There are some nice lines within the book: The family had left so much paper for me, so many other memories and questions as their final gift, that sitting down to write was more joining a conversation than beginning one. I liked this idea; that the past memories of the people in our lives could become a conversation, a joining of the dots of our lives.
We find out that Graff found his emerging literary tastes as a young man and that he had first attempted writing a novel, and it is evident in the style of the text that he has a natural flair for words. The prose is well constructed. A lot of his own part of the 'story' is tied up with his complicated relationship with his own father and his love of chess, together with his evident wish to be a good father to his own children.

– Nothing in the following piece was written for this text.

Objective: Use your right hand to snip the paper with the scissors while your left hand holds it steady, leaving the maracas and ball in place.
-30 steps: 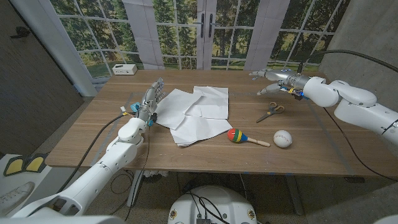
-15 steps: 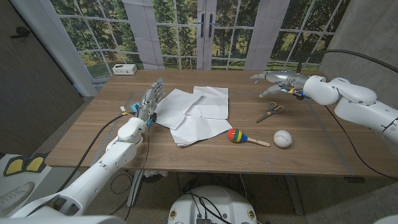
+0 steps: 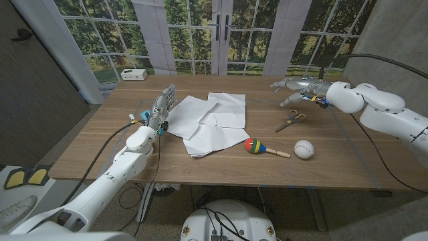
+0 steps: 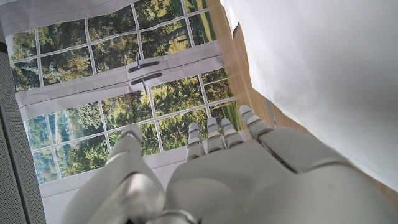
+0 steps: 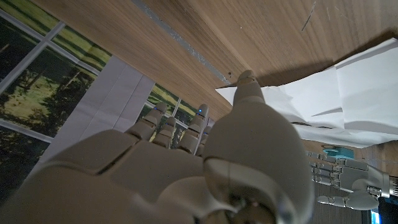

The book doesn't run specifically chronologically or linear, Graff choosing to start with he and his wife trying for their first baby, likely seeing this as a good place to start a memoir reflecting on fatherhood and family relationships. He goes on to introduce Martin's journals, bridging the gap between what he knew of the family himself, and the knowledge gleaned within its pages. He also utilises pieces of poetry of his mother's and old letters. He even, at one point, has contributions from his children. I did find the jumping around of different sources of information a little disorientating at times, and felt that perhaps just hearing Graff's and his grandfather's voice running concurrently may have been a little easier to follow, but I can see he wanted to include all elements of his family.
The book would be of interest to readers who enjoy reading family histories or who wish to write their own, though it doesn't contain any huge references to wider history, portraying as it does the everyday nuances of an 'ordinary' family. It was clearly a labour of love for Graff and will be an enduring piece of work for his future family generations.
If you liked this, you might like Toast: the Story of a Boy's Hunger by Nigel Slater
You can read more book reviews or buy Find Another Place by Ben Graff at Amazon.co.uk
You can read more book reviews or buy Find Another Place by Ben Graff at Amazon.com.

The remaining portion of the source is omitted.